1. While the main copies of the game are kept secure (in little plastic bags inside a larger plastic box), a duplicate set (made up from my collection of duplicate copies of the game, which I am fortunate enough to be able to afford) is edited down to 12 river tiles and a 72 tile draw deck made up from all of my preferred expansions (my mix has base game, I&C, T&B, A&M, P&D, Tower, H&S). I use non competitive Carcassonne Central variants for P&D - The Chatelaines and the Tower - Reeve and Quartermaster. However no custom tiles or game pieces, everything as it is sold.
2. This draw deck is kept separate and is randomly mixed ready to pop in the draw bag, tile tower or placed face down on the table.
3. Full sets of Meeples are kept for each player in separate small ziploc style bags along with bridges, abbeys and tower pieces. No counting, no sorting, just ready to hand out to each player.
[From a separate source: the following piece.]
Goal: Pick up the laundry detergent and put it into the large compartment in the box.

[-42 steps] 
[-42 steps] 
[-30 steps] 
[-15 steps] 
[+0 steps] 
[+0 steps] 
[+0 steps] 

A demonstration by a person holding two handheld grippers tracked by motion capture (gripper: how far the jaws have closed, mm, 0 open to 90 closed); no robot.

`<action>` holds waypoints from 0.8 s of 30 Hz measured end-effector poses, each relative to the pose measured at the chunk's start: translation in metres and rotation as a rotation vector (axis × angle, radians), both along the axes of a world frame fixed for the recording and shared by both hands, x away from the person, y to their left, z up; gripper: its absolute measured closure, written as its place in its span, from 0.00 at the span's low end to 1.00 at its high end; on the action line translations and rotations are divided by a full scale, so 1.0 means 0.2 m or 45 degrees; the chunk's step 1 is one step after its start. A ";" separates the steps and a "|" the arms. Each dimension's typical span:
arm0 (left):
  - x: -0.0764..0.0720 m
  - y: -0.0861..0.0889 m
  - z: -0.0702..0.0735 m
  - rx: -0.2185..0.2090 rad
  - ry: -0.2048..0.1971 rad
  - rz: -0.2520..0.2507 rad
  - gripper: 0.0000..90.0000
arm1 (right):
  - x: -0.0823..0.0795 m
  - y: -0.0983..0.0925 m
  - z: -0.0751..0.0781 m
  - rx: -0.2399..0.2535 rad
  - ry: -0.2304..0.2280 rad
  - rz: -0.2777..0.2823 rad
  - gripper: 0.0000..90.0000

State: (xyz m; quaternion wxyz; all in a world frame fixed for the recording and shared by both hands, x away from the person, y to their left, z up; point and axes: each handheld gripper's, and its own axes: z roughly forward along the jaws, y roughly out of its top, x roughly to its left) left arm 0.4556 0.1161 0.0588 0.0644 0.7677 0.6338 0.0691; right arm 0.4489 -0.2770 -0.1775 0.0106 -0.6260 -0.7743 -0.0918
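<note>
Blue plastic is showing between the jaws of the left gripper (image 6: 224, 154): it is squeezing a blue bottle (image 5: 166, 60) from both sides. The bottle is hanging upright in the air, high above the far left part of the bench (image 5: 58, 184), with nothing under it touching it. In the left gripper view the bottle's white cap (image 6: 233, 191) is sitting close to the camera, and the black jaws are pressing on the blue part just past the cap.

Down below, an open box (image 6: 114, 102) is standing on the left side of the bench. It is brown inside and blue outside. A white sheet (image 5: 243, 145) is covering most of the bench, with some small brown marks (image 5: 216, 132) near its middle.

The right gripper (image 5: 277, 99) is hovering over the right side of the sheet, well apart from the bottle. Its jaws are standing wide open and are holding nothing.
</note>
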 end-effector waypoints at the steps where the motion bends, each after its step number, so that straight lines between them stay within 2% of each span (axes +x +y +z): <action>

4. The Big and Mayor followers are not easily differentiated by novice players so a white elastic band is placed around the waist and shoulder to differentiate.
5. The river is laid out on the table to give players plenty of choice in placing their first tile and to avoid having to “respond” to other player's first move. Also this river layout includes 2 cloisters which no one can claim as the tile is laid before the start of the game. However since the cloisters have connecting road segments, this is the perfect opportunity to demonstrate how that “hard to understand” follower, the wagon, can be used.
6. Essential - Each player is given a double sided single sheet of paper illustrating and describing all the Structures, Meeples and Game icons with a brief description of scoring and how they are to be used. Is this sheet as good as the game documentation ? NO. Is it anywhere near the quality of the S-CAR? - NO . But it is good enough to get the game going and give everyone a chance to grasp the main elements and score lots of points. I much prefer getting everything onto a single sheet double sided and putting it in a clear page protector.
7. First game was with someone who was normally reluctant to play as the base game had been “played out” too many times and adding in the expansions made the game too long especially when they did not understand how to play the different Meeple and tile types.
8. First game elapsed time with 2 players, from the entire set of game pieces starting out in the box to farms being scored was less than 60 minutes at a relaxed uninterrupted pace. And I lost by about 100 points.
9. Just about every tile drawn resulted in a meeple being placed, a claimed structure being extended or being scored. This avoided the “drawing yet another road segment” with “nowhere really to put it”.
10. The tile layout was very dense, almost a continuous sheet of tiles which supported cloister and tower / field granary scoring. A large number of meeples were in play for most of the game.
11. The usual obsessive meeple and tile counting took additional time after the game ended but I did this on my own afterwards as I am able to leave everything on the playing surface and tidy up later (no little kids to mess it up)
12. With luck this should lead to many more games and perhaps eventually playing with larger decks.